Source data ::
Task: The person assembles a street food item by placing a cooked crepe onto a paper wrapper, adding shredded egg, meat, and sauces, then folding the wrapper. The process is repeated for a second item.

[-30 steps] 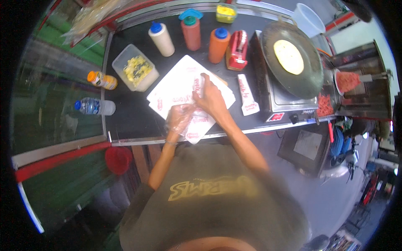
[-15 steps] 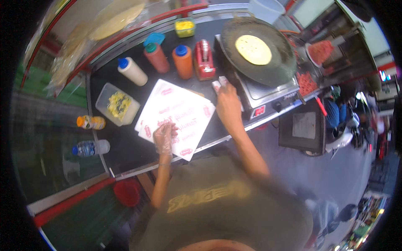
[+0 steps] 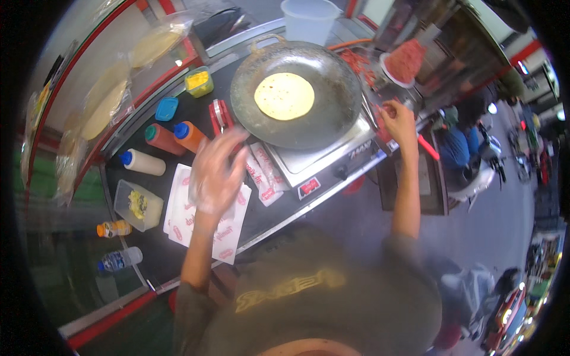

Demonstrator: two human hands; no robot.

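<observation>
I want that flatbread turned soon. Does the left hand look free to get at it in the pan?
Probably yes: the left hand hovers apparently empty beside the pan, and nothing covers the flatbread.

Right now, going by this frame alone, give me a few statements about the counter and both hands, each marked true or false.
1. A round flatbread lies in the dark pan. True.
2. The left hand rests flat inside the pan. False: it hovers blurred above the printed paper sheets, beside the pan.
3. The right hand is at the far right of the stove, by the red minced stuff. True.
4. The white squeeze bottle has a red cap. False: its cap is blue.
</observation>
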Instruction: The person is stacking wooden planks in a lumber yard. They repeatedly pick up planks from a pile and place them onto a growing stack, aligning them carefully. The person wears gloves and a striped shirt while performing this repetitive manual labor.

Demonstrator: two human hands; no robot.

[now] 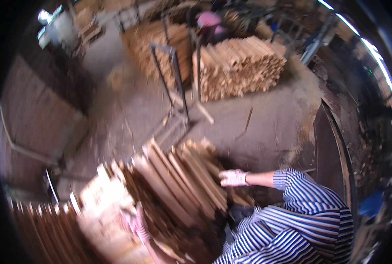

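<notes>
- No packages, labels, signs or screens show anywhere in this view; the whole scene holds nothing of that kind, near the hands or farther off.

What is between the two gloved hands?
In the head view, a leaning bundle of long wooden slats fills the stretch between the left hand and the right hand, which rests on its edge.

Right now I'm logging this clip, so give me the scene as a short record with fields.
Setting: wood workshop, dusty floor
Right hand: gloved, resting on leaning wooden slats
Left hand: gloved, low beside the same slats, blurred
Sleeve: blue and white stripes
Behind: stacked wood pile, metal frame
</notes>
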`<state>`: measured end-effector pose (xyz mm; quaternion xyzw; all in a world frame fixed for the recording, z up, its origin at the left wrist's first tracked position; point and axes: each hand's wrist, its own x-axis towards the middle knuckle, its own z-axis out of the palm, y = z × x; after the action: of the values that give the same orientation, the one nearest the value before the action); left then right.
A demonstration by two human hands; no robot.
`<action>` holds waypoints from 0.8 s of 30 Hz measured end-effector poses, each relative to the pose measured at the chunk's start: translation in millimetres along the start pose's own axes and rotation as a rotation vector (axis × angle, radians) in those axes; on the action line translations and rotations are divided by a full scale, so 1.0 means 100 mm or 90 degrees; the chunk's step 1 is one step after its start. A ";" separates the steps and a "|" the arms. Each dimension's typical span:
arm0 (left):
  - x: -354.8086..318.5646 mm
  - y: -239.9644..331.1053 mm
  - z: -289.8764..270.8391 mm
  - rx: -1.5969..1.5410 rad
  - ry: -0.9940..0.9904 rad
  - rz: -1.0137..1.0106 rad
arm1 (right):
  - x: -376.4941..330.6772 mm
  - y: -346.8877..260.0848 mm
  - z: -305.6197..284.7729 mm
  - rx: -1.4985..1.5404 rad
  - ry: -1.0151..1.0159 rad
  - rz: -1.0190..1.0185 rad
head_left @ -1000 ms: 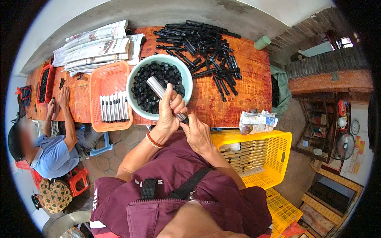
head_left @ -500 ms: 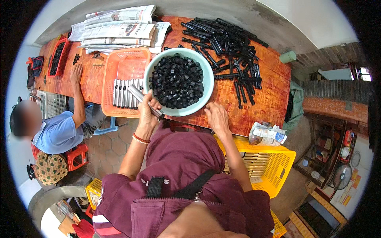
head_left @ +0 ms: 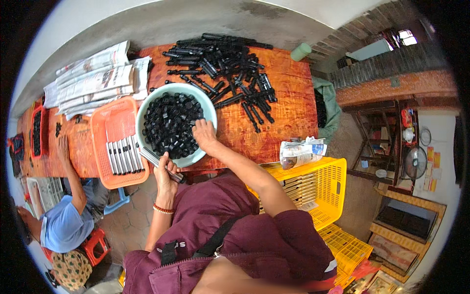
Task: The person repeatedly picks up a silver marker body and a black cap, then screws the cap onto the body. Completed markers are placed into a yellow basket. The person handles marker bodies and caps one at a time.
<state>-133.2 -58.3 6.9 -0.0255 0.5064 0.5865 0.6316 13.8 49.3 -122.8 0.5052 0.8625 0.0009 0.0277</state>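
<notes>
My left hand [head_left: 165, 174] grips a slim silver-and-black pen-like tube [head_left: 155, 160] just below the rim of a pale green bowl [head_left: 209, 111]. The bowl is full of small black caps [head_left: 169, 125]. My right hand [head_left: 204, 135] reaches into the bowl, fingers down among the caps; I cannot tell whether it holds one. An orange tray [head_left: 100, 142] to the left holds a row of finished silver tubes [head_left: 125, 154]. A heap of long black tubes [head_left: 230, 68] lies on the wooden table [head_left: 289, 112] behind the bowl.
Folded newspapers [head_left: 93, 81] lie at the far left of the table. A person in a blue shirt [head_left: 63, 225] sits at the left end, one hand on the table. A yellow crate [head_left: 320, 188] stands to my right, a wrapped packet [head_left: 301, 152] at the table edge.
My right hand moved from beside the tube to the table edge, then into the bowl of caps. My left hand with the tube dropped lower and left. The view shifted.
</notes>
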 end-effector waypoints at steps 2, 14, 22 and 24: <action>0.02 -0.01 0.15 0.033 -0.009 -0.014 | 0.06 0.03 -0.04 -0.014 -0.087 0.000; -0.05 -0.08 0.66 0.489 -0.245 0.166 | -0.62 0.62 -1.34 1.010 0.032 0.238; -0.12 -0.19 0.85 0.577 -0.424 0.188 | -0.89 0.59 -2.12 1.285 0.230 0.133; -0.11 -0.18 0.86 0.613 -0.432 0.158 | -0.90 0.56 -2.15 1.256 0.238 0.116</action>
<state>-64.8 -17.9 46.2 0.5110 0.4846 0.3360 0.6254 96.0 4.1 97.2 0.3581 0.4264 -0.6321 -0.5390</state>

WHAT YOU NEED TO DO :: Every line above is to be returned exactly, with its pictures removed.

RESPONSE TO THE EXERCISE ::
Task: The person assembles a street food item by placing a cooked crepe onto a paper wrapper, adding shredded egg, meat, and sauces, then folding the wrapper. The process is repeated for a second item.

[-30 steps] 
[-15 steps] 
[+0 steps] 

Demonstrator: two human hands; no robot.

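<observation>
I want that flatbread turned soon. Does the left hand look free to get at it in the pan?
Probably yes: the left hand hovers apparently empty beside the pan, and nothing covers the flatbread.

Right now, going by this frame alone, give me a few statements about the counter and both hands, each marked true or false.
1. A round flatbread lies in the dark pan. True.
2. The left hand rests flat inside the pan. False: it hovers blurred above the printed paper sheets, beside the pan.
3. The right hand is at the far right of the stove, by the red minced stuff. True.
4. The white squeeze bottle has a red cap. False: its cap is blue.
</observation>
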Instruction: The person is stacking wooden planks in a lumber yard. They repeatedly pick up planks from a pile and place them onto a growing stack, aligning them carefully. The person wears gloves and a striped shirt while performing this repetitive manual labor.

Demonstrator: two human hands; no robot.

[now] 

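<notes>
- No packages, labels, signs or screens show anywhere in this view; the whole scene holds nothing of that kind, near the hands or farther off.

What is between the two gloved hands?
In the head view, a leaning bundle of long wooden slats fills the stretch between the left hand and the right hand, which rests on its edge.

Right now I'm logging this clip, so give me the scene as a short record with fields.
Setting: wood workshop, dusty floor
Right hand: gloved, resting on leaning wooden slats
Left hand: gloved, low beside the same slats, blurred
Sleeve: blue and white stripes
Behind: stacked wood pile, metal frame
</notes>
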`<state>`: measured end-effector pose (xyz mm; quaternion xyzw; all in a world frame fixed for the recording, z up, its origin at the left wrist's first tracked position; point and axes: each hand's wrist, its own x-axis towards the middle knuckle, its own z-axis out of the palm, y = z × x; after the action: of the values that give the same orientation, the one nearest the value before the action); left then right.
A demonstration by two human hands; no robot.
`<action>` holds waypoints from 0.8 s of 30 Hz measured end-effector poses, each relative to the pose measured at the chunk's start: translation in millimetres along the start pose's own axes and rotation as a rotation vector (axis × angle, radians) in those axes; on the action line translations and rotations are divided by a full scale, so 1.0 means 100 mm or 90 degrees; the chunk's step 1 is one step after its start. A ";" separates the steps and a "|" the arms. Each dimension's typical span:
arm0 (left):
  - x: -354.8086..318.5646 mm
  - y: -239.9644..331.1053 mm
  - z: -289.8764..270.8391 mm
  - rx: -1.5969..1.5410 rad
  - ry: -0.9940..0.9904 rad
  - rz: -1.0137..1.0106 rad
arm1 (right):
  - x: -376.4941..330.6772 mm
  - y: -346.8877..260.0848 mm
  - z: -305.6197..284.7729 mm
  - rx: -1.4985..1.5404 rad
  - ry: -1.0151..1.0159 rad
  - rz: -1.0190..1.0185 rad
head_left @ -1000 ms: 
head_left @ -500 ms: 
head_left @ +0 ms: 
Task: The person repeatedly picks up a silver marker body and a black cap, then screws the cap onto the body. Completed markers are placed into a yellow basket. The person handles marker bodies and caps one at a time.
<state>-133.2 -58.3 6.9 -0.0255 0.5064 0.5865 0.6316 13.8 49.3 -122.8 0.5052 0.8625 0.0009 0.0277</state>
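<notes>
My left hand [head_left: 165, 174] grips a slim silver-and-black pen-like tube [head_left: 155, 160] just below the rim of a pale green bowl [head_left: 209, 111]. The bowl is full of small black caps [head_left: 169, 125]. My right hand [head_left: 204, 135] reaches into the bowl, fingers down among the caps; I cannot tell whether it holds one. An orange tray [head_left: 100, 142] to the left holds a row of finished silver tubes [head_left: 125, 154]. A heap of long black tubes [head_left: 230, 68] lies on the wooden table [head_left: 289, 112] behind the bowl.
Folded newspapers [head_left: 93, 81] lie at the far left of the table. A person in a blue shirt [head_left: 63, 225] sits at the left end, one hand on the table. A yellow crate [head_left: 320, 188] stands to my right, a wrapped packet [head_left: 301, 152] at the table edge.
My right hand moved from beside the tube to the table edge, then into the bowl of caps. My left hand with the tube dropped lower and left. The view shifted.
</notes>
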 end-effector waypoints at steps 2, 14, 22 and 24: <action>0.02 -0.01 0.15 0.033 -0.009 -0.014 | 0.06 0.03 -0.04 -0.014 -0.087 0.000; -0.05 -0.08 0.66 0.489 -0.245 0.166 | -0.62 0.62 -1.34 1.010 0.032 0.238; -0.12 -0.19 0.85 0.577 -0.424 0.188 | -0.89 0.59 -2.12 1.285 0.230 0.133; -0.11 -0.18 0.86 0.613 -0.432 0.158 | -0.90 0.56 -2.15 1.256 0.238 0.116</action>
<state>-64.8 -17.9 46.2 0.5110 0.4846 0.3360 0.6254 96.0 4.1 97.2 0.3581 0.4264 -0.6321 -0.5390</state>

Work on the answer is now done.